» WORK TO COMPLETE:
A faithful, word-for-word copy of the data below is required, without pictures.

---+---

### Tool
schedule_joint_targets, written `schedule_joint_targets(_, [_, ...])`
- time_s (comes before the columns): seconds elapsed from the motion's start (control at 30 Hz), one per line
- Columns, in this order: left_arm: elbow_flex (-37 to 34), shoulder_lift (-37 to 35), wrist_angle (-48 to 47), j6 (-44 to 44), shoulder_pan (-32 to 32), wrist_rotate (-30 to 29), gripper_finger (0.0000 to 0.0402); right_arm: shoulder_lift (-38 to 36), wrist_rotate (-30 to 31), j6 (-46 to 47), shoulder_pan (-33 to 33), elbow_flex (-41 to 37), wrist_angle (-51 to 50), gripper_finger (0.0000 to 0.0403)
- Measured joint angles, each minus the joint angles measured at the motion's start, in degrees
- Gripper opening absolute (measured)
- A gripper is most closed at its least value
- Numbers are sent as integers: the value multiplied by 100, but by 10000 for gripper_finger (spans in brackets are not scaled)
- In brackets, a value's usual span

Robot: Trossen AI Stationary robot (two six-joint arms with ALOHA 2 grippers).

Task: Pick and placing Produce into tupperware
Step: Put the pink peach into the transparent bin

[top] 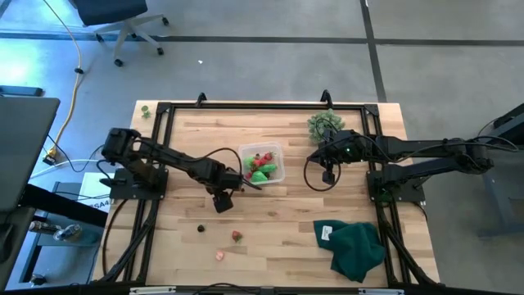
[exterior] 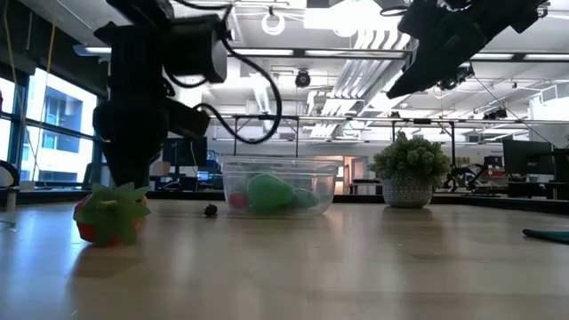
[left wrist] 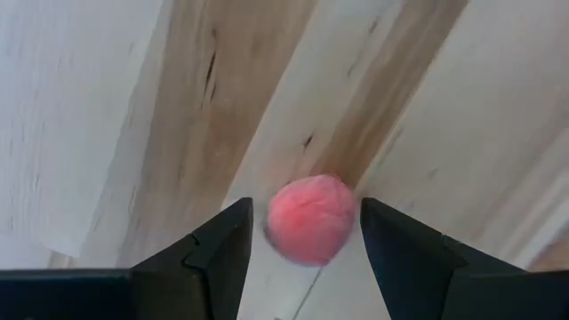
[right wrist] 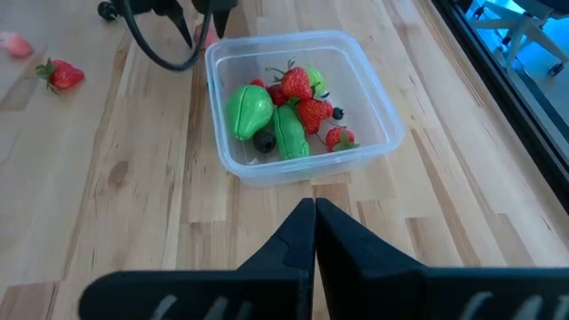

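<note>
A wooden worktop (top: 278, 221) seen from above, with two dark robot arms reaching toward its middle. The left gripper (left wrist: 304, 233) hangs just left of and nearer than the tupperware (top: 276, 151), and its wrist view shows a small round pink piece (left wrist: 311, 219) sitting between the two fingers (left wrist: 213, 253), which stand partly open and close on either side; whether they touch it cannot be told. The piece is a ball with no long axis, so approach angle should matter little; the container lies just to the right and slightly farther, making the left arm the nearer one for the drop. The tupperware, clear and square with rounded corners, sits at the worktop's centre and holds about three strawberries, two larger green pieces, a smaller green ball and two dark berries. Three loose pieces lie on the near side: a dark berry (top: 201, 229), a strawberry (top: 237, 236) and a pink bit (top: 219, 255). The right gripper (right wrist: 313, 233) hovers right of the container, fingers pressed together, empty. A spiky green plant (top: 324, 123) and a dark green cloth (top: 354, 248) lie to the right.
</note>
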Motion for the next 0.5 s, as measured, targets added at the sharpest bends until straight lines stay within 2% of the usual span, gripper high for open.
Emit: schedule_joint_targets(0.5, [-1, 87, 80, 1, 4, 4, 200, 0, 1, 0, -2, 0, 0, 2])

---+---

» ANSWER SPACE:
### Tool
schedule_joint_targets, written `schedule_joint_targets(_, [_, ...])`
- time_s (comes before the columns): seconds elapsed from the motion's start (control at 30 Hz), one per line
- Columns, in this order: left_arm: elbow_flex (-37 to 34), shoulder_lift (-37 to 35), wrist_angle (-48 to 47), j6 (-44 to 44), shoulder_pan (-32 to 32), wrist_rotate (-30 to 29), gripper_finger (0.0000 to 0.0402); right_arm: shoulder_lift (-38 to 36), wrist_rotate (-30 to 31), j6 (-46 to 47), shoulder_pan (-33 to 33), elbow_flex (-41 to 37), wrist_angle (-51 to 50), gripper_finger (0.0000 to 0.0403)
- Measured joint angles, each minus the joint angles measured at the motion's start, in degrees
- Gripper opening absolute (measured)
- A gripper is most closed at its least value
- Numbers are sent as integers: the value multiplied by 100, but by 10000 for gripper_finger (spans in brackets are not scaled)
- In brackets, a value's usual span

Robot: Trossen AI Stationary robot (two six-joint arms with ALOHA 2 grippers).

Task: Pick and placing Produce into tupperware
Step: Put the pink peach into the transparent bin

[top] 
[exterior] 
[left wrist] 
[right wrist] 

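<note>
A wooden worktop (top: 278, 221) seen from above, with two dark robot arms reaching toward its middle. The left gripper (left wrist: 304, 233) hangs just left of and nearer than the tupperware (top: 276, 151), and its wrist view shows a small round pink piece (left wrist: 311, 219) sitting between the two fingers (left wrist: 213, 253), which stand partly open and close on either side; whether they touch it cannot be told. The piece is a ball with no long axis, so approach angle should matter little; the container lies just to the right and slightly farther, making the left arm the nearer one for the drop. The tupperware, clear and square with rounded corners, sits at the worktop's centre and holds about three strawberries, two larger green pieces, a smaller green ball and two dark berries. Three loose pieces lie on the near side: a dark berry (top: 201, 229), a strawberry (top: 237, 236) and a pink bit (top: 219, 255). The right gripper (right wrist: 313, 233) hovers right of the container, fingers pressed together, empty. A spiky green plant (top: 324, 123) and a dark green cloth (top: 354, 248) lie to the right.
</note>
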Motion for the next 0.5 s, as measured, targets added at the sharpest bends until straight lines stay within 2% of the usual span, gripper high for open.
Emit: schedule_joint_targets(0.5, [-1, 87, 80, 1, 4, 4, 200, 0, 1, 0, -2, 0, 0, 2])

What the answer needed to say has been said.